If the functions work as Garrot suggests - at a micro level, in complex combinations, they would likely be given varying priority. Eg an F may use F and T during a thought process, but put more weight on F for the conclusion, in most situations. It could be a butterfly effect leading to macro scale traits, which explains the dichotomies.
Bear in mind that most tests will ask a range of questions in different situations, so that an F may answer for F or T, but on balance weigh in favour of F.
There may also be a telling order of sequence, eg. some people use Fi before Ti and rely more on Ti, or vice versa.
There may also be functions we aren't seeing - so there are more than 8.
Example: Someone has strong Ti for politics and strong Fi/Fe in conversation. In a campaign they may privately work out the best course of action (using all functions, but weighing more on T). But when talking to voters, they may be swayed by what the person says too much, forgetting their logical reasons and kick themselves later. The precise order of functions during a conversation would use Ti and F, but the conclusions of Ti would keep getting overridden by F traits, causing them to appear very agreeable. They may say things to people, and then change their mind in private.
But again, it doesn't seem to me that you're talking about
personality types if what you're saying doesn't go beyond the idea that you've put together a list of what purport to be some
mental functions that go on in people's brains, and any particular individual might tend to favor one or more of them for any particular thing and/or at any particular time.
Can you give me an example that's along the lines of (1) people of X type and Y type have a shared tendency to exhibit some personality characteristic (including a shared tendency to use a particular kind of
mental function, if you wish) that other types (or some of the other types) don't,
and (2) that's a type grouping that either (A)
crosscuts the dichotomies (e.g., that says that INFPs and ESTJs have things in common that INFPs
don't share with INFJs, and/or that ESTJs don't share with ESTPs), or (B) is somehow otherwise inconsistent (or goes beyond) what can be explained/encompassed by the Real MBTI Model framing?
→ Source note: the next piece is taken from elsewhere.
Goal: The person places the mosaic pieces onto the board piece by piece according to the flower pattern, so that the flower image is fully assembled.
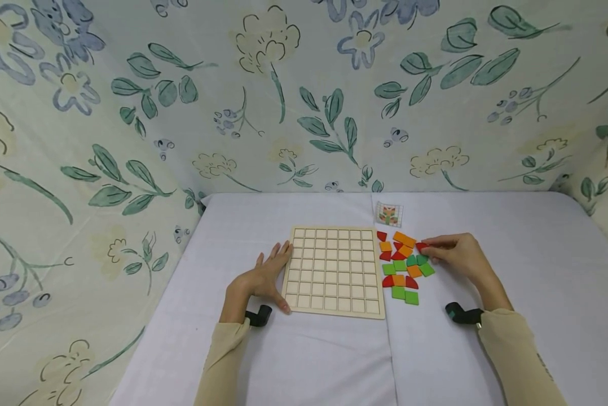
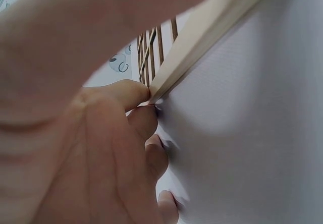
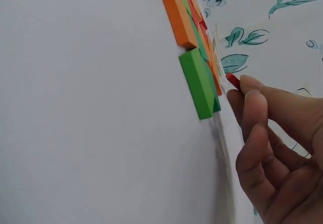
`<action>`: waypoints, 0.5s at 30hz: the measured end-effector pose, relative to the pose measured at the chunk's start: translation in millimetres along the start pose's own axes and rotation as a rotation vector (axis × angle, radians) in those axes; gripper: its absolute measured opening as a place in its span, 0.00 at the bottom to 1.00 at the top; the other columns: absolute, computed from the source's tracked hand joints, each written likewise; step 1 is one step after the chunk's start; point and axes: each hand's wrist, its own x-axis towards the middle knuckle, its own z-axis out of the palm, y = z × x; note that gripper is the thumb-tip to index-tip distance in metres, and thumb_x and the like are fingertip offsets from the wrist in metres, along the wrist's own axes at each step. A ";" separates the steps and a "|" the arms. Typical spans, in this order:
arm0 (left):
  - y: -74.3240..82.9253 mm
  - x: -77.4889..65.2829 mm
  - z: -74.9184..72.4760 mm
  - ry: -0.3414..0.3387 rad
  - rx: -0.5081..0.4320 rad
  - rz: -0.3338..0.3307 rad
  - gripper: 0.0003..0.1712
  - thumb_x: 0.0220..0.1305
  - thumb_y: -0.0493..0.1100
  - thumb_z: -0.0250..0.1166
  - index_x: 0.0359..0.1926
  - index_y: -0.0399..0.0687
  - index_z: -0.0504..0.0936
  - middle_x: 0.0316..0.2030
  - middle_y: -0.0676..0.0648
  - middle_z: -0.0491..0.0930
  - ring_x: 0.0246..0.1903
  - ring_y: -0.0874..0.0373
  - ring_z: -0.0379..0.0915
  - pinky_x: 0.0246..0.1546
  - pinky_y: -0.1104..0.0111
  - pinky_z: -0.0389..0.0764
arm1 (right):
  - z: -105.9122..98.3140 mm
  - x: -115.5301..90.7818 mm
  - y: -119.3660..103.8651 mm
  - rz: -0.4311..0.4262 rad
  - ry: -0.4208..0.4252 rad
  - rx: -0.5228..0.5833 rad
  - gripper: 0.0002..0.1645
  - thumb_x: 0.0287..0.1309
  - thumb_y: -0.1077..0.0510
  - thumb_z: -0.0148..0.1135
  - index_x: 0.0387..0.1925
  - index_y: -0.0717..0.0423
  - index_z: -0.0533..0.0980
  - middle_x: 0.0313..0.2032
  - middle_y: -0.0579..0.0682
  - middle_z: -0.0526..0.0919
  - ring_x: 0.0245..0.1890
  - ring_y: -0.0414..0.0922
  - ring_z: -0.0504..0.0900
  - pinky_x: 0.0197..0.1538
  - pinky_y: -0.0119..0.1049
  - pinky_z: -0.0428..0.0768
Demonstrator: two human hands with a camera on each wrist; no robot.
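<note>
A square wooden board (image 1: 331,270) with a grid of recessed cells lies on the white-covered table. My left hand (image 1: 260,279) rests along its left side with the fingers spread; the thumb reaches the near left corner. Up close in the left wrist view, fingertips (image 2: 139,93) touch the board's edge (image 2: 184,52). My right hand (image 1: 458,256) pinches a small red piece (image 3: 233,80) between thumb and fingertips, close over the right side of a group of coloured pieces. Among these are an orange block (image 1: 404,239), a green square (image 1: 412,298) and a red quarter-round (image 1: 412,282).
Behind the pieces lies a small picture card (image 1: 389,214) showing a coloured pattern on a grid. Black wrist-worn cameras (image 1: 259,316) stick out beside both wrists. Floral cloth (image 1: 304,113) hangs at the table's far edge and left side.
</note>
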 end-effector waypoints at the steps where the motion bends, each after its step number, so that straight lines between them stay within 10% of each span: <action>1: 0.0 -0.1 -0.1 0.000 0.001 0.000 0.90 0.31 0.53 0.90 0.84 0.47 0.34 0.84 0.47 0.27 0.83 0.48 0.18 0.81 0.41 0.27 | 0.3 -0.6 -0.9 -0.004 0.001 0.013 0.28 0.66 0.44 0.69 0.61 0.56 0.82 0.58 0.63 0.85 0.50 0.51 0.79 0.40 0.15 0.76; 15: 1.5 -0.5 -0.5 -0.006 -0.002 -0.010 0.91 0.31 0.53 0.90 0.84 0.47 0.33 0.84 0.48 0.27 0.83 0.48 0.18 0.81 0.42 0.26 | 17.1 -2.1 -38.8 -0.051 -0.052 0.228 0.30 0.66 0.42 0.68 0.59 0.59 0.82 0.43 0.57 0.85 0.28 0.45 0.80 0.33 0.27 0.81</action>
Or in other words, if the actual correspondences of type to aspects of personality — and I'm using "aspects of personality" uber-broadly, to include, for example, tendencies to favor certain "micro-level functions" (as you say Garrot suggests) — that Garrot's function theory describes just ends up lining up with the Real MBTI Model categories, then what I'd say is that if Garrot wants to speculate about some kind of deeper-level, underlying, micro-level, neuroscientific
reasons why NJs (for example) tend to exhibit a certain aspect of personality, then he's free to do that, buuuut (1) I don't see how he's doing anything that isn't appropriately described as
fanciful speculation at this point, and (2) I'd say most type aficionados (like me, for example) are interested in
what NJs are like (from a
descriptive standpoint), but not so much in
underlying "micro level" explanations that don't add to what's in the description.
So again, from a different angle, what I'm asking is if you can give me a couple examples of how X types and Y types are characteristically similar in some personality-related way, where using Garrot's approach leads to the inclusion of
aspects of personality in the
description of those types that are inconsistent with (or go beyond) what a Real MBTI Model description can encompass.
Here's an example that may help you understand what I'm asking for. If Garrot was a HaroldGrantian (and I don't know if he is or not), I would certainly acknowledge that there are aspects of the Harold Grant function framing (INFP=Fi-Ne-Si-Te) that go beyond, and are inconsistent with, the Real MBTI Model. The Harold Grant framing says that INFPs have MBTI personality-related things in common that they share with ESTJs and don't share with ENFJs, because when it comes to S-related stuff, INFPs and ESTJs tend to favor Si over Se, while ENFJs tend to favor Se over Si. The Real MBTI Model, on the other hand, says that INFPs and ESTJs have
no MBTI personality-related things in common, because they're opposites on all four dimensions, and therefore also opposites on every preference combination.
So the problem with the Harold Grant framing isn't that it doesn't potentially
add stuff (when it comes to
complete descriptions of what X type and Y type have in common) that the Real MBTI Model
misses. The problem is that the stuff it adds has no
validity — i.e., it doesn't line up with the real world. There is no respectable body of MBTI data pools whose correlational patterns demonstrate that INFPs have
anything in common with ESTJs.
But what I'm asking you is if, when it comes to what you understand Garrot's framing to be, we even get to the validity question. What I'm asking you is whether the Garrot framing
adds anything to the Real MBTI Model in the way that the Harold Grant function stack
adds the supposed "tertiary Si" of INFPs. And when I say "adds," I mean "adds" in the sense of potentially adding to the model at the level of
type descriptions and
type groupings — like the Harold Grant stack would do, if only it were valid.